__AIM OF THE EXERCISE__: All lines of the material below that include the string "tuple" are to be copied.
=== Section Start ===
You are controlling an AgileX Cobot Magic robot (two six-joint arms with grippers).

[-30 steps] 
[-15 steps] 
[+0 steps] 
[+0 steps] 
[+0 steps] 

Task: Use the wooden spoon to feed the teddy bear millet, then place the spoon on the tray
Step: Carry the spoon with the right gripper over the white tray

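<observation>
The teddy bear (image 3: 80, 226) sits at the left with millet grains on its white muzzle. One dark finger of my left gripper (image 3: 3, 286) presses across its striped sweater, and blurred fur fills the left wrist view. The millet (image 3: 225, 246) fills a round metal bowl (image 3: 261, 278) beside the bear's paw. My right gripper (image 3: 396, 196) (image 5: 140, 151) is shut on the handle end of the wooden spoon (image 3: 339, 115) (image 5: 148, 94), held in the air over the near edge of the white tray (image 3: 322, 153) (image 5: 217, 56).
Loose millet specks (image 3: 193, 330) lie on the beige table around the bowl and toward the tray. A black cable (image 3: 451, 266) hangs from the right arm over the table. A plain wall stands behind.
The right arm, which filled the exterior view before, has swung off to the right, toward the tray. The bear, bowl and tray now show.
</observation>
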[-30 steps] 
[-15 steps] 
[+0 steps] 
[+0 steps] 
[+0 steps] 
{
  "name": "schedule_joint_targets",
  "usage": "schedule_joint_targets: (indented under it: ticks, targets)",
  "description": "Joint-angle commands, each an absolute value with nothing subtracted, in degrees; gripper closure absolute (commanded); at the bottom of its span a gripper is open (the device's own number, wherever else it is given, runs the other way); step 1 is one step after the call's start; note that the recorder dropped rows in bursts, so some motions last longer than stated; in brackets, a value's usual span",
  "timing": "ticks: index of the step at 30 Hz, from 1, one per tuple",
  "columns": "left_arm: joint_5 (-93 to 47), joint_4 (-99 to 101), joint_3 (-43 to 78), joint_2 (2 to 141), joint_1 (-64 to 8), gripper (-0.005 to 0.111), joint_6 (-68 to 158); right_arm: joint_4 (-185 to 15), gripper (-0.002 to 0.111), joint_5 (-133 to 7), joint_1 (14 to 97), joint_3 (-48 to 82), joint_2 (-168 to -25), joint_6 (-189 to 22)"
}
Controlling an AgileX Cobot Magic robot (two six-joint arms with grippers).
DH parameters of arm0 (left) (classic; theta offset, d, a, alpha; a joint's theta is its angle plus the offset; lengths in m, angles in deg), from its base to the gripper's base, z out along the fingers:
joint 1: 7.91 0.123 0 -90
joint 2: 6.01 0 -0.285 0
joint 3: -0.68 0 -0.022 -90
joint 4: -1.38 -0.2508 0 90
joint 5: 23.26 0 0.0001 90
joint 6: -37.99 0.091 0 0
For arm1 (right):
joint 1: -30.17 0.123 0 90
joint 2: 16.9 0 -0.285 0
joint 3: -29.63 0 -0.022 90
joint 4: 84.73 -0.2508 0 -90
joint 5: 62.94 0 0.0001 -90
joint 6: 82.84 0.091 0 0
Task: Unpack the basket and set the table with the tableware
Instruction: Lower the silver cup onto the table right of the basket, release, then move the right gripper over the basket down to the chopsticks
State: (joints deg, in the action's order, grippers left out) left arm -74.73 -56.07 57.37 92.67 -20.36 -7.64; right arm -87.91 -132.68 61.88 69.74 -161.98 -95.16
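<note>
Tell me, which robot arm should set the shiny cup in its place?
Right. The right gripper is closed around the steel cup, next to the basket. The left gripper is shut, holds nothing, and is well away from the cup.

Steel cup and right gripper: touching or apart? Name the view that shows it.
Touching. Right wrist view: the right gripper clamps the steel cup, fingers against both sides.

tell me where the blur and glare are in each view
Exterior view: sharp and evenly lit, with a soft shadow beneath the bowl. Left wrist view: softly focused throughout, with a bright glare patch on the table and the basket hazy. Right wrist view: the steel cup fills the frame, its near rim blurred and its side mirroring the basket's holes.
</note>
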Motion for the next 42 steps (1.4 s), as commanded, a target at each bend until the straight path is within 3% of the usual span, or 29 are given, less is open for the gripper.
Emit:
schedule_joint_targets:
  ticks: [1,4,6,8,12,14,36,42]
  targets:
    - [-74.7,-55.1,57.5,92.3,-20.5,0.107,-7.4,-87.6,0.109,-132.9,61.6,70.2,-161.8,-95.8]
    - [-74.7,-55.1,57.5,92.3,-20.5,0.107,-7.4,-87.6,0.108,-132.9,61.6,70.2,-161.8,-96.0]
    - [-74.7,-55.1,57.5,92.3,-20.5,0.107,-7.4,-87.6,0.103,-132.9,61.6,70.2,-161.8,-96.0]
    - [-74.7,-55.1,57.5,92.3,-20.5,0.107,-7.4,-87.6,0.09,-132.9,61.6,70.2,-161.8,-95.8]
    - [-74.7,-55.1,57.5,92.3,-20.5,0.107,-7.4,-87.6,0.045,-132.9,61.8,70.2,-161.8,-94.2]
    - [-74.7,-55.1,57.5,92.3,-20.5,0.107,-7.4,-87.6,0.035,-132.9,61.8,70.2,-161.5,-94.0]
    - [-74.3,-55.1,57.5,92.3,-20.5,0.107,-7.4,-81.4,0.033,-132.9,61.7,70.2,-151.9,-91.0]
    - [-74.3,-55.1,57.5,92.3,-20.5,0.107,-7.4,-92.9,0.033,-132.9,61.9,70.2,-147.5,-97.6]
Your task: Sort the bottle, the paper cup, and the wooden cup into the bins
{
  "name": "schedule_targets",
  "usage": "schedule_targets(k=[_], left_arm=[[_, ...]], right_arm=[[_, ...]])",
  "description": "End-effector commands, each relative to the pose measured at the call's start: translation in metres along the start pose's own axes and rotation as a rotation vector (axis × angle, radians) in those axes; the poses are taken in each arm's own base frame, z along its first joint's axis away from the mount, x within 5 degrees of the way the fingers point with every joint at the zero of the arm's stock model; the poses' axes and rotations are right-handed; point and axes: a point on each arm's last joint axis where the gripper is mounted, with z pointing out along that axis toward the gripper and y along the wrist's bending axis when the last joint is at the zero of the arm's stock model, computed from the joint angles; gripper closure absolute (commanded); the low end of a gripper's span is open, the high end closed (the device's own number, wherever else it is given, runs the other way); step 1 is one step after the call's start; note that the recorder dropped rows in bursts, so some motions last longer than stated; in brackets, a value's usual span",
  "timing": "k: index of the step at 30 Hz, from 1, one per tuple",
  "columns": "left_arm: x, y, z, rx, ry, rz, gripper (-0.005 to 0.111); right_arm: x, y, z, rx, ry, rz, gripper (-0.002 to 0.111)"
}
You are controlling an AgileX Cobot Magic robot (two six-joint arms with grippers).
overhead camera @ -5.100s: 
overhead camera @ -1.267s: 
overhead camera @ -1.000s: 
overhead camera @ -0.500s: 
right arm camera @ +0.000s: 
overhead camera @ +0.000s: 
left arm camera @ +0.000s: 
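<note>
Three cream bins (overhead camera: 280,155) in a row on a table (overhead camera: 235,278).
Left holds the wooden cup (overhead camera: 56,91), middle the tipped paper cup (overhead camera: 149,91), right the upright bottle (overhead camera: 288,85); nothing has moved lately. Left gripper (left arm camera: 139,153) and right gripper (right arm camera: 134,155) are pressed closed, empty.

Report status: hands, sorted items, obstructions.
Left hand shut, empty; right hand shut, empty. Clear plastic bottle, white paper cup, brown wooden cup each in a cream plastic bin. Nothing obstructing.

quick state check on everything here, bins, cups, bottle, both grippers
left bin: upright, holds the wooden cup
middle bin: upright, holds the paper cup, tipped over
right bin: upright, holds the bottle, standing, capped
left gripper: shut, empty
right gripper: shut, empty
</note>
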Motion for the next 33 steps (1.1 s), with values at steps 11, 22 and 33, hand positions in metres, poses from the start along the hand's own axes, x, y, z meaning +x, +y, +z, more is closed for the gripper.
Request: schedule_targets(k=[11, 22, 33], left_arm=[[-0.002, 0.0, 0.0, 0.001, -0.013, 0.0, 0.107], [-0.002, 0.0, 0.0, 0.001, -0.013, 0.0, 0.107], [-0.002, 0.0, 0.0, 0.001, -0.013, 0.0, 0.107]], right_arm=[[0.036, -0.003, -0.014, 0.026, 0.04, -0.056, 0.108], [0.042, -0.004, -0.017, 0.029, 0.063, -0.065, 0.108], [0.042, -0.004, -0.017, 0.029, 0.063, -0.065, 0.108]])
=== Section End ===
__WRITTEN ANSWER__:
  "timing": "ticks: index of the step at 30 Hz, from 1, one per tuple",
  "timing": "k: index of the step at 30 Hz, from 1, one per tuple",

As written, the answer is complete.